= Problem statement =
Of all the lines below, output only those starting at the one with "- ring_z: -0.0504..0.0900" and ending at the one with "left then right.", both ends included, exactly as written.
===== Records to process =====
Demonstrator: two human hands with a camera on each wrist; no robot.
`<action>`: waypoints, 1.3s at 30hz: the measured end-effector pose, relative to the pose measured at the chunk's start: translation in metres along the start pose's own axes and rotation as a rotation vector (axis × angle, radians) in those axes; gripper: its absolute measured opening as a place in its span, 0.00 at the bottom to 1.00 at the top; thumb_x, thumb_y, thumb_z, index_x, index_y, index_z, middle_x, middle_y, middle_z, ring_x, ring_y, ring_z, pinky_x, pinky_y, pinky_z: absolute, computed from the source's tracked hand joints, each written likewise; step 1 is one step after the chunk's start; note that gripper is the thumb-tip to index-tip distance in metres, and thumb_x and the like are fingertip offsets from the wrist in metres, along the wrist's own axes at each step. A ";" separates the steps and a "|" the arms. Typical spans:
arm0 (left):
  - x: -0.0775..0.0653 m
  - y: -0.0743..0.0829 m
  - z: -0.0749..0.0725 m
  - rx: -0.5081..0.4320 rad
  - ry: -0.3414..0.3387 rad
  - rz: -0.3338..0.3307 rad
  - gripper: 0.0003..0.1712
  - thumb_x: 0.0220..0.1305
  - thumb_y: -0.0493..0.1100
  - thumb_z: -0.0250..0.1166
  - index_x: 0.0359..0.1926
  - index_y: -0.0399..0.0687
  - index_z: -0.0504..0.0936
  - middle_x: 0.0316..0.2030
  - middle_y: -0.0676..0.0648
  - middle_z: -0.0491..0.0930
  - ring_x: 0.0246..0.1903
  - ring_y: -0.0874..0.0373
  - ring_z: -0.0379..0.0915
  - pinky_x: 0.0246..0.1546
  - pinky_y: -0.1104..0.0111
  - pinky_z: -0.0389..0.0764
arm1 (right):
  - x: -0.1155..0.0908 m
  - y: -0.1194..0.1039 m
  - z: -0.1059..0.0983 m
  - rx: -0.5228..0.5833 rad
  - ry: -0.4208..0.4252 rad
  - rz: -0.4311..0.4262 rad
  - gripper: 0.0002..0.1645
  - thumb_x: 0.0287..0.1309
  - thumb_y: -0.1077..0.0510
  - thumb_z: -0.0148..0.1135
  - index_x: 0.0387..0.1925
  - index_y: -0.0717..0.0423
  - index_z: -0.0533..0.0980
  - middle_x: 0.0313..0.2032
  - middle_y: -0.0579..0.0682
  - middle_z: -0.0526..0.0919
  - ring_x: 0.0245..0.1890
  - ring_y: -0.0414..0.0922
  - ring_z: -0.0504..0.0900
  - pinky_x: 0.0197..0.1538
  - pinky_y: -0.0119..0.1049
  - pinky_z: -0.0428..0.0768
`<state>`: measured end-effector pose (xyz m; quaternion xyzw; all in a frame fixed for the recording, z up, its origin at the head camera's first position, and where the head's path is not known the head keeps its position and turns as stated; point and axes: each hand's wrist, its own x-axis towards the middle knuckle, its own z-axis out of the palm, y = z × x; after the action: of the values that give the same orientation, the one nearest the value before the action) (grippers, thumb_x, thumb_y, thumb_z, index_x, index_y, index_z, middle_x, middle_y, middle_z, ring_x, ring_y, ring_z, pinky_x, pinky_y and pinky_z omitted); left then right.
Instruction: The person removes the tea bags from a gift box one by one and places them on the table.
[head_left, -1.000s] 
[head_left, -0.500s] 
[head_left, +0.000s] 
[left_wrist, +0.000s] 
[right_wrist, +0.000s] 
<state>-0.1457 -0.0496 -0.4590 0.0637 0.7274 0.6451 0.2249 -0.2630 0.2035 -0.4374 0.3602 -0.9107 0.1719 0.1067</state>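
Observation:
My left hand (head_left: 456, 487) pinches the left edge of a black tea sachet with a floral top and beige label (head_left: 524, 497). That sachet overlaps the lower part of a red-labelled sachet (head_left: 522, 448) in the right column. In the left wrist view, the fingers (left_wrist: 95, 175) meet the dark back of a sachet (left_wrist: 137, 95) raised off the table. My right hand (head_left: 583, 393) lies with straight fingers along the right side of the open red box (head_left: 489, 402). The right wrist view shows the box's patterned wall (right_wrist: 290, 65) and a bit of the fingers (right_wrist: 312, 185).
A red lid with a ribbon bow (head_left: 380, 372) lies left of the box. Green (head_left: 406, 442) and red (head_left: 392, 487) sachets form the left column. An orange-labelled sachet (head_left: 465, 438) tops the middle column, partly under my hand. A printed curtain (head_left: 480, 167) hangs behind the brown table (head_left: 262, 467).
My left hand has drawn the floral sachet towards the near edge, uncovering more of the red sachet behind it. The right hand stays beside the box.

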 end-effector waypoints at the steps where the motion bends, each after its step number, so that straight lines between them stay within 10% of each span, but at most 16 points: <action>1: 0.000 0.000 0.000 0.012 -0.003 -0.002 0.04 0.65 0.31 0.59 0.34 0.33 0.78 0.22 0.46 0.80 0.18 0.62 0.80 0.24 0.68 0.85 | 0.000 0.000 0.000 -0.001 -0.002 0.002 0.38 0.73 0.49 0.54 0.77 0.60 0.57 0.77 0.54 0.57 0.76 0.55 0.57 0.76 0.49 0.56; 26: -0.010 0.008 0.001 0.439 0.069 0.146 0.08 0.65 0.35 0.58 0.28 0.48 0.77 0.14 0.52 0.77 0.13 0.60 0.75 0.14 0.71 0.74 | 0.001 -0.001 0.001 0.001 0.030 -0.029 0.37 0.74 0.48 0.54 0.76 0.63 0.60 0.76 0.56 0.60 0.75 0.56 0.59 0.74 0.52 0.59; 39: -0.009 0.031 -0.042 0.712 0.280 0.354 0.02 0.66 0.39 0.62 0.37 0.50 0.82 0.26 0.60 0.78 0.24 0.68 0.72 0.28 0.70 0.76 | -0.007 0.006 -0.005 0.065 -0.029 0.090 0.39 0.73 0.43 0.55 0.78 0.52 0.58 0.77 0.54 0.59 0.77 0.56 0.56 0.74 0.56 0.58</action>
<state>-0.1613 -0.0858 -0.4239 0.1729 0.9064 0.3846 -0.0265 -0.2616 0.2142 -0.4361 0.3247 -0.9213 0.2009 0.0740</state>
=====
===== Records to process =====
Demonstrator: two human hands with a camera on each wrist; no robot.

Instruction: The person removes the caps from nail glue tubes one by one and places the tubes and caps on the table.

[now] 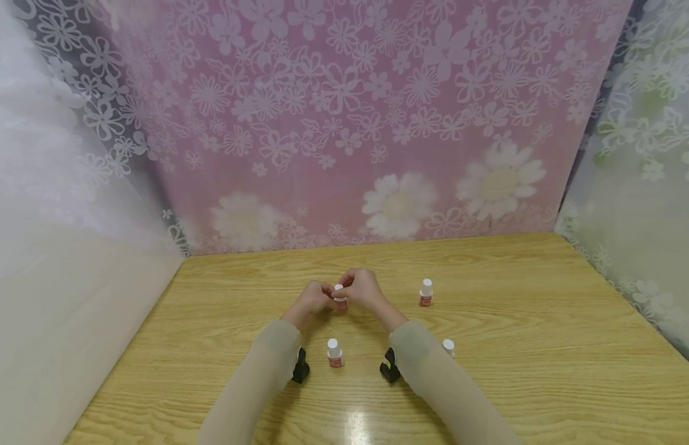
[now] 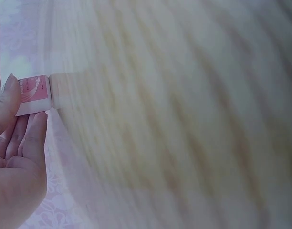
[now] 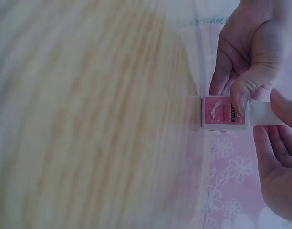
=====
= Task solution =
  - ring_z: -0.0504..0.0900
  - pinky_x: 0.0197..0.1538
  - pinky_y: -0.0119..0.1049
  - pinky_z: -0.0428..0.0768
`<state>`: measured end-effector pose (xyz m; quaternion xyzw; all in a frame fixed for the recording, z up, its origin at the head camera's first position, and where the head's path is not known the head keeps its position and turns as stated; point and axes: each hand's wrist, its own x-axis towards the middle knuckle, its own z-axis out of the palm, y = z × x; after the action: of the values that give the same orientation, the one nearest the value before the action) (grippers, thumb_x, thumb_y, thumb_z, index_x, index_y, index_z, middle_x, middle_y, middle_z, ring_x, ring_y, ring_z, pinky_x, pinky_y and pinky_z omitted); left then right.

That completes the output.